*THE PROBLEM*: Once the line containing "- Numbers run" has been copied, stop; copy every line before it exactly, beginning with the first line of the material below.

━━━━━━━━

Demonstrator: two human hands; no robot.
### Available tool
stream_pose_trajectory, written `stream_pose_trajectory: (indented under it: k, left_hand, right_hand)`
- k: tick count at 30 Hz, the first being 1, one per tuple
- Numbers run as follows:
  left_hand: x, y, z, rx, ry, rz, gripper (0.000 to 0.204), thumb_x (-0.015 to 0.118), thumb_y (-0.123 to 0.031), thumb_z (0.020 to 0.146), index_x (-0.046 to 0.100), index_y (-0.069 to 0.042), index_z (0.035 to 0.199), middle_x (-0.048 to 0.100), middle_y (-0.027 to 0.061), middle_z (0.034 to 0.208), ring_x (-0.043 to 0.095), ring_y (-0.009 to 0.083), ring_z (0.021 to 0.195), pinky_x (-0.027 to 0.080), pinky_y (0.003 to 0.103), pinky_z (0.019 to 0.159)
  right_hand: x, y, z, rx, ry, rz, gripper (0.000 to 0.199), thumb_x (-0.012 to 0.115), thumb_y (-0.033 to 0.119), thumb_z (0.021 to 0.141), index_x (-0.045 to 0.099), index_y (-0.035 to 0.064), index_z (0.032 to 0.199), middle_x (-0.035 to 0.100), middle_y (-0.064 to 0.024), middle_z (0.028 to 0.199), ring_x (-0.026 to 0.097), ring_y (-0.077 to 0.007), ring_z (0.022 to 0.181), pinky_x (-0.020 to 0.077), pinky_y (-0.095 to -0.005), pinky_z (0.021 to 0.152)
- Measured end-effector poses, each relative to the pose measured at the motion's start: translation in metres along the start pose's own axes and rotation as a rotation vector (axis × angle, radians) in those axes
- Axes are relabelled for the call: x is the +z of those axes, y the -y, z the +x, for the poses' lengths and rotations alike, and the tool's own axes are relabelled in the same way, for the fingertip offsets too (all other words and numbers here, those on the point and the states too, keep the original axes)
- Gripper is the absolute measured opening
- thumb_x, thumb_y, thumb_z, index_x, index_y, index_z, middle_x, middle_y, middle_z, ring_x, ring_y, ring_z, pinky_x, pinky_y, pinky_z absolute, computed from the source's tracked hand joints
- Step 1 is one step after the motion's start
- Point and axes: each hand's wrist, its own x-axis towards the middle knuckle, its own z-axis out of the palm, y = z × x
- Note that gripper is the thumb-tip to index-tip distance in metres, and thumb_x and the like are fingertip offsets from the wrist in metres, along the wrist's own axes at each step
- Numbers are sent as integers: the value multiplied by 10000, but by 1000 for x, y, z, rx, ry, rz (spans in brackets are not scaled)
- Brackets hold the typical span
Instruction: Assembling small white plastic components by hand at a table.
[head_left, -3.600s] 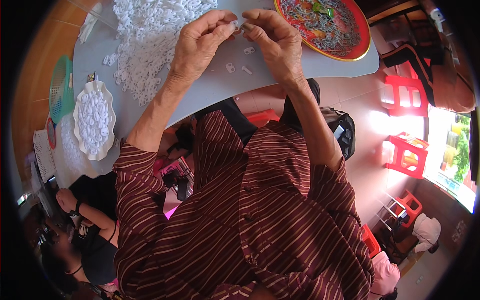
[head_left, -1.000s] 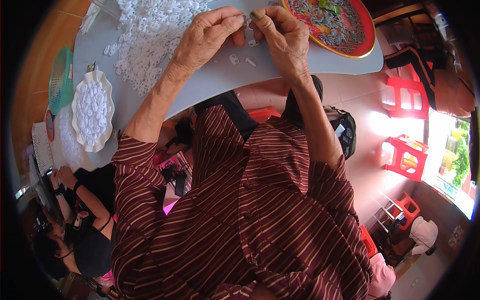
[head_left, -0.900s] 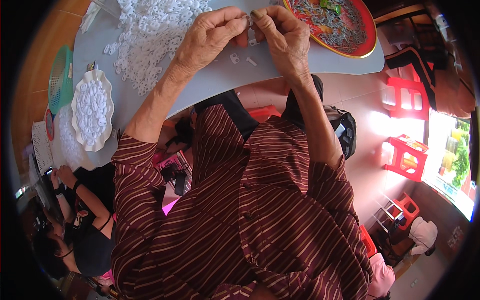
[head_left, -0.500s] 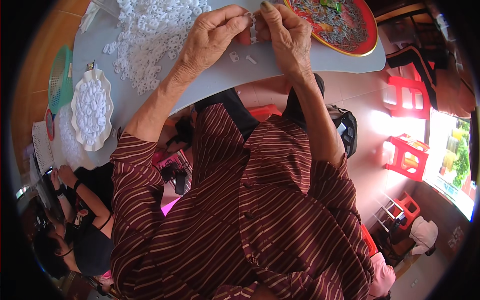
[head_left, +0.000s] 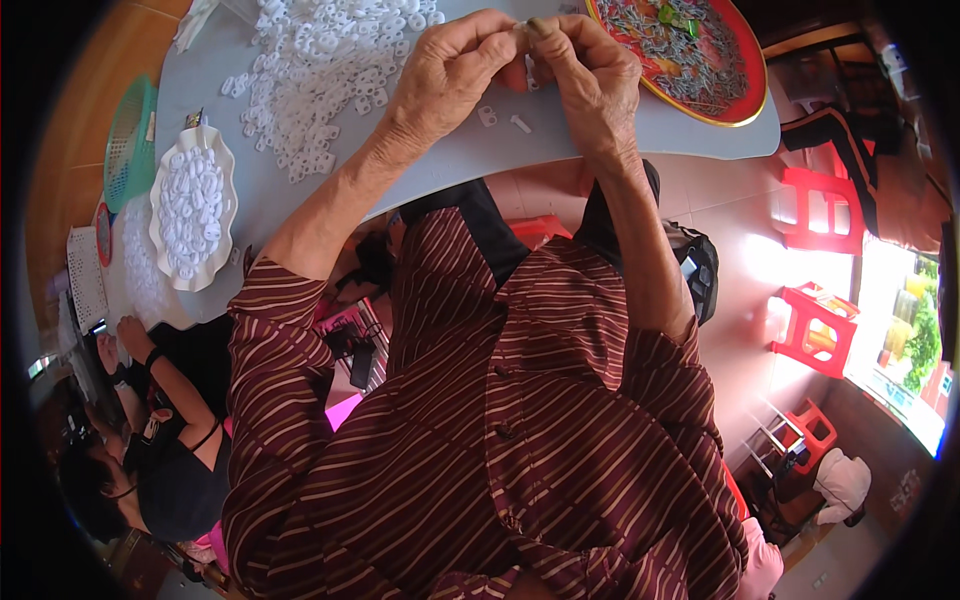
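At the table's far edge of view, my left hand [head_left: 452,68] and my right hand [head_left: 597,82] meet with fingertips pinched together. Between them is a small white plastic piece [head_left: 531,76], mostly covered by the fingers, so its shape is unclear. Just below the hands lie a loose white clip-like piece [head_left: 487,116] and a short white peg-like piece [head_left: 521,124]. A spread heap of small white plastic pieces [head_left: 300,95] lies left of my left hand. Beside my right hand stands a red round tray [head_left: 757,100] with a gold rim, full of small grey metal nails or screws.
A white wavy-edged dish [head_left: 229,180] of oval white pieces sits at the table's left edge, near a green basket [head_left: 122,150]. Another person [head_left: 180,420] works at lower left. Red stools [head_left: 815,330] stand on the floor at right.
My fingertips have come closer together, and the white piece between them is more hidden. The whole view has shifted slightly, so the table things appear a little farther right.
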Motion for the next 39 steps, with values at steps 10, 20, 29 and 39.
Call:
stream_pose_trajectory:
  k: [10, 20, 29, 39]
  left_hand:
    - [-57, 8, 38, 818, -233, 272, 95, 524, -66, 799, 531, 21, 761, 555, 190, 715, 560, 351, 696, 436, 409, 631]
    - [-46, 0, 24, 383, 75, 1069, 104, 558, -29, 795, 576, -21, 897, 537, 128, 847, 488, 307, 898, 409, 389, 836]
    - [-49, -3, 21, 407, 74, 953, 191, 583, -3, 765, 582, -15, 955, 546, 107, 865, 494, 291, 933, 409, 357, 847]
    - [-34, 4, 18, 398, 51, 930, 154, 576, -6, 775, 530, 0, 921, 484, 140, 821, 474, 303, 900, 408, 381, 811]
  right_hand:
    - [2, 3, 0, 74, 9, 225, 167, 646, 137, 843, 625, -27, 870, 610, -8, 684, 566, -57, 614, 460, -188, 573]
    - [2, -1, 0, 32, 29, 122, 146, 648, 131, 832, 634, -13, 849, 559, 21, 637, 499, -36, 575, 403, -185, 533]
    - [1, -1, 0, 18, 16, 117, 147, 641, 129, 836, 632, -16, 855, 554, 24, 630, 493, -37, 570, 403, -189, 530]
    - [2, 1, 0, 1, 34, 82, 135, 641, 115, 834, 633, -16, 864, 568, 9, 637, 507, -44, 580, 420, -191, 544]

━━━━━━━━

*WRITTEN RESPONSE*:
Demonstrator: two human hands; no robot.
### Available tool
stream_pose_trajectory, written `stream_pose_trajectory: (indented under it: k, left_hand, right_hand)`
- k: tick count at 30 Hz, the first being 1, one per tuple
- Numbers run as follows:

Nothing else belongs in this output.